栗野的視点(Kurino's viewpoint)

中小企業の活性化をテーマに講演・取材・執筆を続けている栗野 良の経営・流通・社会・ベンチャー評論。

林原の私的整理申請に思うこと。

2011-01-27 23:50:32 | 視点
 26日、岡山市のバイオ企業「林原」が私的整理手法の一種「事業再生ADR」を申請した。
このニュースに接し、正直ビックリした。
林原はバイオ関連企業でその名を知らないところはないほど有名だからだ。
個人的にも以前から注目していた企業で、なんとか一度取材したいと思い、県や企業経営者にそれとなく尋ねていたが、接点が見つけられずに今日まで来た。

 接点が見つけられなかった理由の一つは、林原健社長がほとんど表に顔を出さないことにあった。
岡山県を代表する企業グループでありながら財界活動もほとんどしてないようで、多くの人が同社の内容についても詳しく知らなかった。

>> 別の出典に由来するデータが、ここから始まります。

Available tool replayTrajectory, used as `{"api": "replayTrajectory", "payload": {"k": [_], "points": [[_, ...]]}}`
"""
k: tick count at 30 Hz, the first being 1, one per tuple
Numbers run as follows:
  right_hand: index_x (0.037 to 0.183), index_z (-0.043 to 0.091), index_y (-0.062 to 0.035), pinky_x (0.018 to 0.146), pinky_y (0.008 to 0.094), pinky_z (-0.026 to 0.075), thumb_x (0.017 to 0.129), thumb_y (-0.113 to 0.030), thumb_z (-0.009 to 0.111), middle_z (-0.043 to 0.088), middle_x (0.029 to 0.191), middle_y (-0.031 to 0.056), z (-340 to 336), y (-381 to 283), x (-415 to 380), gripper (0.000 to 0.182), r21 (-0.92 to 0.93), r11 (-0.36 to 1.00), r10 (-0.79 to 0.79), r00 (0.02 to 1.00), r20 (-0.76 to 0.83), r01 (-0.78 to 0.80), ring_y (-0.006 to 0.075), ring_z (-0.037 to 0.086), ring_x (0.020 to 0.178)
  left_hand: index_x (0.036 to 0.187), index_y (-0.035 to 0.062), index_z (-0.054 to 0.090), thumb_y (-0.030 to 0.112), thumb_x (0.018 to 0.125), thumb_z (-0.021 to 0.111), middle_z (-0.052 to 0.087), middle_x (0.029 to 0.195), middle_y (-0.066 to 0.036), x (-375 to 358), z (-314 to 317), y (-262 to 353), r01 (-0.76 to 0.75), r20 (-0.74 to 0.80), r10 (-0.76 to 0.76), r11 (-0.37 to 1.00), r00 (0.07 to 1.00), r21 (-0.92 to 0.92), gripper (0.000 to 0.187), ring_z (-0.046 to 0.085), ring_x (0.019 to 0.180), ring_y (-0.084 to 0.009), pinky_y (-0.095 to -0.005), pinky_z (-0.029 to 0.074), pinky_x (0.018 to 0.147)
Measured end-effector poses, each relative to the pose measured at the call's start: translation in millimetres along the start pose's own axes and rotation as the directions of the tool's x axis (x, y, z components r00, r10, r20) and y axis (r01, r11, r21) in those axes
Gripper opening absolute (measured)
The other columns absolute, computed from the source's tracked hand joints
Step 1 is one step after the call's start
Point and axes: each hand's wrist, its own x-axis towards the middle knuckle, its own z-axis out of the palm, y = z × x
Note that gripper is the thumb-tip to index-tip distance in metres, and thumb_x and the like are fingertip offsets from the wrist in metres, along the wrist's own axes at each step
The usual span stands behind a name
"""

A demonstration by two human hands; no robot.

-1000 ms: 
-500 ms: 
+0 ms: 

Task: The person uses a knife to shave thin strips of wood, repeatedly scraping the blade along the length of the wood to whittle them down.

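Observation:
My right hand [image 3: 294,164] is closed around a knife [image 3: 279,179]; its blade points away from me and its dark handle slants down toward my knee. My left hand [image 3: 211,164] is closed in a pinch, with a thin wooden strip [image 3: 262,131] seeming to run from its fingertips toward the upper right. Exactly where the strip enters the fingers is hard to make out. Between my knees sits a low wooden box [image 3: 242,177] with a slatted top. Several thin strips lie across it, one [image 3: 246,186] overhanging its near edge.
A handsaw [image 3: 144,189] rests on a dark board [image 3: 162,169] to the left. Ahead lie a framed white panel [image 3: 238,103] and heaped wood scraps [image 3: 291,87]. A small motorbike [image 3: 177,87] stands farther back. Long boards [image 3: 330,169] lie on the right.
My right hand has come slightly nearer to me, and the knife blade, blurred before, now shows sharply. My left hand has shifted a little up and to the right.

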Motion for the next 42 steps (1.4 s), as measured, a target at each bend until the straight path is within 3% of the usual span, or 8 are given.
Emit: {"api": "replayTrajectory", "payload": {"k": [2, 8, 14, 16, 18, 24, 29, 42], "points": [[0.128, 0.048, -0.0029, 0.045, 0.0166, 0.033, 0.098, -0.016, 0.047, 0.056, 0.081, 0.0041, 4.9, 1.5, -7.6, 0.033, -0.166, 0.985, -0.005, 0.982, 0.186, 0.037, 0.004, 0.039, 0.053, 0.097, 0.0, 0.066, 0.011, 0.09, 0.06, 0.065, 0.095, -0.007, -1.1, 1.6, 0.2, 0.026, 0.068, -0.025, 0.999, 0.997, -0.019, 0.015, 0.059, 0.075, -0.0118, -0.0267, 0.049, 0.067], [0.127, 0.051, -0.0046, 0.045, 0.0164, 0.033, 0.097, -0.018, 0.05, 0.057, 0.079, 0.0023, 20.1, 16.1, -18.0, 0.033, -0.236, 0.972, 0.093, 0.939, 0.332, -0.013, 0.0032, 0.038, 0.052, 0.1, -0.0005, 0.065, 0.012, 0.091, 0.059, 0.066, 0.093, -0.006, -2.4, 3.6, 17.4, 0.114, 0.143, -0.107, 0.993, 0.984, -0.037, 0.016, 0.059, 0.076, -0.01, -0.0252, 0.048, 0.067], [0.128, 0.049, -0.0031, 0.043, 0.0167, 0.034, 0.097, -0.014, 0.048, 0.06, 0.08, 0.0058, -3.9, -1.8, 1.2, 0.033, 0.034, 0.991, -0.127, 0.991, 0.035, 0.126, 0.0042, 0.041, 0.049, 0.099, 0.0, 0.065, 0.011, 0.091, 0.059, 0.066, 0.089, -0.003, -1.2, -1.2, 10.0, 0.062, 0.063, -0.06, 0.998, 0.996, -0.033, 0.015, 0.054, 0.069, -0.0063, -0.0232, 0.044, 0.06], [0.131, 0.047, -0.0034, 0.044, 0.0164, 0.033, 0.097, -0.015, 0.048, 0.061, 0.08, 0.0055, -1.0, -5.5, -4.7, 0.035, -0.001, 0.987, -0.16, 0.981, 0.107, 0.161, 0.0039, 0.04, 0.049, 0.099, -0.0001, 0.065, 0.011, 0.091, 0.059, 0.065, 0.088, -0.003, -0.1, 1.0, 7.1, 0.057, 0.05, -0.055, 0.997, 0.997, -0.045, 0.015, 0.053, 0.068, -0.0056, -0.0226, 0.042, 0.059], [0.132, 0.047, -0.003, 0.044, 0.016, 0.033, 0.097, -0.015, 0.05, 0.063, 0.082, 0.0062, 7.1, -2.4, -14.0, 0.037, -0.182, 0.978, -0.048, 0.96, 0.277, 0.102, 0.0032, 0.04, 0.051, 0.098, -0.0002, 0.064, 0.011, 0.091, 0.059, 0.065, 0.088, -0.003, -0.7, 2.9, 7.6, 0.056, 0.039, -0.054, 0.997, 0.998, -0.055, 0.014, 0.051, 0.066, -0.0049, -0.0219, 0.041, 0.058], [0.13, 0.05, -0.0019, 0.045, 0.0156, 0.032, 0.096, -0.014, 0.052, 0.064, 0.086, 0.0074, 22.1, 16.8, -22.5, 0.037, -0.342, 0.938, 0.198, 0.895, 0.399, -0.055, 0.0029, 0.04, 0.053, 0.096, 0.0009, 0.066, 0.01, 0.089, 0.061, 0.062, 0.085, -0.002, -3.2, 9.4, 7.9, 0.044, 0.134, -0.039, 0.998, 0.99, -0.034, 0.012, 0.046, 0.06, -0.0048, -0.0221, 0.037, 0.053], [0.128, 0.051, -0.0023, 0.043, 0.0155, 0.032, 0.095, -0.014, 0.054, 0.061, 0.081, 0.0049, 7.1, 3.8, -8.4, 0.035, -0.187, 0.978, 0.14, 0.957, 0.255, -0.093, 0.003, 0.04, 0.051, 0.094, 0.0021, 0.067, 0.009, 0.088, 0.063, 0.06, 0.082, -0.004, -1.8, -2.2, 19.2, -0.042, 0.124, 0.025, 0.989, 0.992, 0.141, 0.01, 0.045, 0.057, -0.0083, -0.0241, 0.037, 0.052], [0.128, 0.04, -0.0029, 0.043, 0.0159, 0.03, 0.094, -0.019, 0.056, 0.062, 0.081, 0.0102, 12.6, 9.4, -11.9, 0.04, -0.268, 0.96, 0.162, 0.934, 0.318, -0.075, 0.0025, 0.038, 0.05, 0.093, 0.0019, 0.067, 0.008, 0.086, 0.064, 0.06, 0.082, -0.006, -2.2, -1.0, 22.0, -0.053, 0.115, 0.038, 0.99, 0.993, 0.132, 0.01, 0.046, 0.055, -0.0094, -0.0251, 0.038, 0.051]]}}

 噂話の類もあまり耳にせず、せいぜい耳にしたのは「市内の一等地にあれだけの土地を抱えながら駐車場にしているぐらいだから」というものだ。
その後にくるのは「だから金には困ってないはず」という言葉と、「岡山市の発展のためには駐車場にしか利用しないのは良くない」というものだった。
 それにしてもグループの負債額が1400億円というから、「苦しいらしい」程度の噂話ぐらい耳にしてもいいと思ったが、ただ単に私が疎かっただけかもしれないが、夜の街でも林原のことはほとんど耳に入ってこなかった。

 唯一考えられるとすれば、収益のことをあまり計算に入れず、研究開発や文化的な活動に資金を注ぎ込み過ぎたということなのだろうか。
 しかし、収益優先の企業が多い中で、自由に研究活動を行わせるなど今時珍しいというか、必要な企業だけに、なんとかいい形で再生が進むことを期待したい。